El Consell Executiu presidido por Quim Torra tiene pendiente de ejecutar dos sustituciones. Lo suyo sería hablar de una crisis de Gobierno, intentar averiguar quién sucederá en el cargo a la titular del departamento de Presidència y a la de Cultura, ver como se mantendrá el equilibrio interno de un Gobierno de coalición, valorar el balance de gestión presentado por las consejeras salientes (si es que existe), incluso averiguar si su salida se debe a una pérdida de confianza del presidente o a una dimisión encubierta de las afectadas. Sin embargo, todos sabemos que no hace ninguna falta, porque se trata tan solo de un movimiento interno del independentismo, que responde únicamente a intereses electorales de Carles Puigdemont, que nada tiene que ver con la gobernanza de Cataluña.
La Generalitat como institución histórica de todos los catalanes sí que está en crisis por decisión consciente de la actual mayoría parlamentaria. Desde el primer minuto de legislatura, dicha mayoría (de forma elocuente por parte de JxCat y renuente por parte de ERC) dio prioridad al mantenimiento del estado de excepcionalidad, creado por ellos mismos a partir de septiembre del 2017, reforzado por la miopía del PP con el 155 y prolongado en el tiempo por la estrategia independentista de centrar su acción política entorno a los políticos encarcelados y la denuncia de la represión estatal.

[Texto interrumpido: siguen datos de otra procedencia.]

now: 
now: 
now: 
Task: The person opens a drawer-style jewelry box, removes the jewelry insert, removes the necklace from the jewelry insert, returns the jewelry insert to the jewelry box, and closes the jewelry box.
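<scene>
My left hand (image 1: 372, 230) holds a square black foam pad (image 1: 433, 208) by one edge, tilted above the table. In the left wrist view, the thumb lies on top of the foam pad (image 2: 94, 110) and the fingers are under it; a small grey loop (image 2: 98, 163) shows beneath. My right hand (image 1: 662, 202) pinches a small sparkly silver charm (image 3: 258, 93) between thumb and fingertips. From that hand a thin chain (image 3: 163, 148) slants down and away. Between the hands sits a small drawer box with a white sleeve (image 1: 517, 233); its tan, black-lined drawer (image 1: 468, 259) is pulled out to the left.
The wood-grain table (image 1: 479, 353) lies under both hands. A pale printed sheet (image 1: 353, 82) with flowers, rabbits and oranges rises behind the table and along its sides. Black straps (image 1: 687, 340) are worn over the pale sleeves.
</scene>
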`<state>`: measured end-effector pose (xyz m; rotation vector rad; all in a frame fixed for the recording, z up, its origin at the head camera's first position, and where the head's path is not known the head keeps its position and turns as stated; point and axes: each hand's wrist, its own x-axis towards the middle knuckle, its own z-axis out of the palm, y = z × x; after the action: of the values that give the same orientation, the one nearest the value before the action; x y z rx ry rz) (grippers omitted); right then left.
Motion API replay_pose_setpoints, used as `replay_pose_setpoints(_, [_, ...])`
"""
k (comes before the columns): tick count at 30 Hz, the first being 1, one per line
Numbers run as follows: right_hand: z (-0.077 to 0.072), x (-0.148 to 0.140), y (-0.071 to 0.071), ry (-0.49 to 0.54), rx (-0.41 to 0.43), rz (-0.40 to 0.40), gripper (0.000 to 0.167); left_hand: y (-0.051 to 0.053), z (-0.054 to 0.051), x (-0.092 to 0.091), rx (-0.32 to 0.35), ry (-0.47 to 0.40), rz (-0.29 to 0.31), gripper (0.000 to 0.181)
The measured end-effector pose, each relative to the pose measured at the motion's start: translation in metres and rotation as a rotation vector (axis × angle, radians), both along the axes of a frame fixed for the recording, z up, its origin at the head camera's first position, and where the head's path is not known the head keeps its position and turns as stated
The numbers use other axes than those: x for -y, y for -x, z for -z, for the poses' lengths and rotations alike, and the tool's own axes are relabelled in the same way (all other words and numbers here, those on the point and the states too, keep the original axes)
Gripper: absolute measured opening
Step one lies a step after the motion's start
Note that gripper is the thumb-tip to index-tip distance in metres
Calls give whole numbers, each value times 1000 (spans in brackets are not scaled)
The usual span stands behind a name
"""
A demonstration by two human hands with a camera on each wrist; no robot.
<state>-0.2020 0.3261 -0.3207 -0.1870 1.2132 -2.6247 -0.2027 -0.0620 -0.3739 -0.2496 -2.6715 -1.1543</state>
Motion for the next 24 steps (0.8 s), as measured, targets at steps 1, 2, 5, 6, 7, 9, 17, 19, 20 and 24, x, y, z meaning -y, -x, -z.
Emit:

El Gobierno de Torra es un espejismo, una simple caja de resonancia de los intereses legitimistas de Puigdemont, hasta llegar al extremo de que muchos de sus consejeros, los de JxCat, empezando por el presidente, se consideran unos impostores que ocupan unos despachos que no les pertenecen a ellos sino a sus predecesores de la anterior legislatura, cesados por la intervención del Estado. Con este planteamiento, a quién le pude interesar formar parte de un ejecutivo prácticamente ilegítimo, según sus propias denuncias, sin mayoría absoluta, sin presupuestos, sin otro plan de actuación pública que no sea la retórica republicana.
La Generalitat fue en un tiempo una herencia histórica recuperada por el clamor popular, pensada como un valioso instrumento de construcción del país; los políticos catalanes aspiraban a formar parte del Consell Executiu como culminación de su carrera y aunque era un instrumento de autogobierno modesto en cuanto a autonomía financiera, mantenía una ambición institucional (y un prestigio) muy superior a la de un ejecutivo autonómico, gracias a unos servicios nacionales de sanidad, educación y seguridad que aún se mantienen en pie y a unos consensos esenciales sobre lengua y cultura que sostuvieron una convivencia modélica, últimamente cuestionada.
Desde hace muchos meses, aquella Generalitat es una administración desconcertada por el manifiesto desinterés de sus dirigentes en recuperar la normalidad institucional (para no perder el relato de la represión); un nido de desconfianzas entre los socios a causa de sus indisimulables diferencias sobre lo qué hacer y por su lucha por la hegemonía en el movimiento, perfectamente personalizada en la guerra particular por el liderazgo entre Junqueras y Puigdemont.
Básicamente, el Gobierno de la Generalitat es ahora un trampolín para saltar a la arena electoral porque mantiene una aparato propagandístico notable. ERC no tuvo inconveniente alguno en mandar a Ernest Maragall a la batalla por el Ayuntamiento de Barcelona, forzando un intercambio de papeles con Alfred Bosch en la Conselleria de Exteriores, y el presidente legítimo de JxCat no ha dudado en provocar un cambio en Presidència y Cultura para reforzar la candidatura barcelonesa con Elsa Artadi, y la lista del Congreso con Laura Borràs; las dos, como segundas tras el correspondiente candidato procesado.
Salvo milagro, ni Artadi será alcaldesa de Barcelona ni Borràs ministra en Madrid pero a las dos se las ve felices por abandonar el Gobierno de Cataluña. Esta es la verdadera crisis, la falta de atractivo de la Generalitat, la desaparición de la Generalitat como primer actor político del país, como institución representativa de todos los catalanes. La pasividad de Torra ha permitido convertirla en delegación del Consell de la República con sede en Waterloo; el Consell Executiu ha olvidado su función de motor de la administración catalana, limitando su papel al de instrumento complementario de la estrategia de confrontación decidida por Puigdemont, en detrimento de su obligación estatutaria de ocuparse de los intereses del conjunto de ciudadanos.